*** Begin section ***

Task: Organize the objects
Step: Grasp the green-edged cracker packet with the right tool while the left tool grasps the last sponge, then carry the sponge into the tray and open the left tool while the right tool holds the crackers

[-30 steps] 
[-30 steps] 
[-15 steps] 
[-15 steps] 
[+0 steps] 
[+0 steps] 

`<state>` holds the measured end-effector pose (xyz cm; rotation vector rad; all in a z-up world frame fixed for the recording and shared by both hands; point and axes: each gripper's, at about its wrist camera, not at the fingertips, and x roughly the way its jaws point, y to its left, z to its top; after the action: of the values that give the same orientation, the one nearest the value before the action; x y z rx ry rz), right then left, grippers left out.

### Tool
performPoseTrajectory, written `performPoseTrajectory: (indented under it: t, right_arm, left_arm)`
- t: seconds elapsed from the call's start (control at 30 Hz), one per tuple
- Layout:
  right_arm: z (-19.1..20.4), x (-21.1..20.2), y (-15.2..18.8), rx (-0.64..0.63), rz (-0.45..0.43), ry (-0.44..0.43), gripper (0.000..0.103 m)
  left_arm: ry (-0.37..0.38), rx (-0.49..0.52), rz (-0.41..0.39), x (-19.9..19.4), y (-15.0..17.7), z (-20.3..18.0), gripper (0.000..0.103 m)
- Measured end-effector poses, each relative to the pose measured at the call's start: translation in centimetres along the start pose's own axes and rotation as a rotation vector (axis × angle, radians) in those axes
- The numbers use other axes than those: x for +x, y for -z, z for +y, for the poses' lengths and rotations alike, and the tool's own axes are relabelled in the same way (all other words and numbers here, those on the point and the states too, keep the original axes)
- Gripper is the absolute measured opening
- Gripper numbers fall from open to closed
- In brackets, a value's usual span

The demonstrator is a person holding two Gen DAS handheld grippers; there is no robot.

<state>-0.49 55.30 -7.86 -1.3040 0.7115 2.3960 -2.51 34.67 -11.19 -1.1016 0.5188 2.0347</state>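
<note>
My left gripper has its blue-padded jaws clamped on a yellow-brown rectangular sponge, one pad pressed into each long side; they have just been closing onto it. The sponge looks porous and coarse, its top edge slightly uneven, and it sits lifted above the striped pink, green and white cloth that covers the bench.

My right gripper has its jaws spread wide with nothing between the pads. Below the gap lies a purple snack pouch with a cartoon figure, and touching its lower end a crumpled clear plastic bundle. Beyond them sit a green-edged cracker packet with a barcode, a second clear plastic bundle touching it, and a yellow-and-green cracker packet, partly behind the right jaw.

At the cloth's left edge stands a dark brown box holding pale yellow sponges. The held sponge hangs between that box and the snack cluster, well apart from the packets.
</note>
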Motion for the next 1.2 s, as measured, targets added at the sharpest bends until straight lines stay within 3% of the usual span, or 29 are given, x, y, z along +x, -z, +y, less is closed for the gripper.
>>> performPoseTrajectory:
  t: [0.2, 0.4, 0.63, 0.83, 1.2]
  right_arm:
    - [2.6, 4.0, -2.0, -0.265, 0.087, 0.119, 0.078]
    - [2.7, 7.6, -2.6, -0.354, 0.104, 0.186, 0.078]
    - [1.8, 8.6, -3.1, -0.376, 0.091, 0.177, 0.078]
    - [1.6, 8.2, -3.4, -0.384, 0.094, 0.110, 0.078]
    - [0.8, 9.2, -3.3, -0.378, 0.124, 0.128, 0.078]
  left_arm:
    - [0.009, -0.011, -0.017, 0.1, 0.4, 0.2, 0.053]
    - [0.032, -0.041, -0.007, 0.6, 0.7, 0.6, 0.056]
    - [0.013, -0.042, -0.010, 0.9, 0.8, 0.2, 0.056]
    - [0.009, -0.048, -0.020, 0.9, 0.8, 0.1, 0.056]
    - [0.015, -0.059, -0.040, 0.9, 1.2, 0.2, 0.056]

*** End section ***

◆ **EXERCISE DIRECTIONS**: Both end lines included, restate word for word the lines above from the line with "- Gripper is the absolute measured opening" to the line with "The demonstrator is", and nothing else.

◆ **RESPONSE AREA**:
- Gripper is the absolute measured opening
- Gripper numbers fall from open to closed
- In brackets, a value's usual span

The demonstrator is a person holding two Gen DAS handheld grippers; there is no robot.

Nothing further is needed to complete this exercise.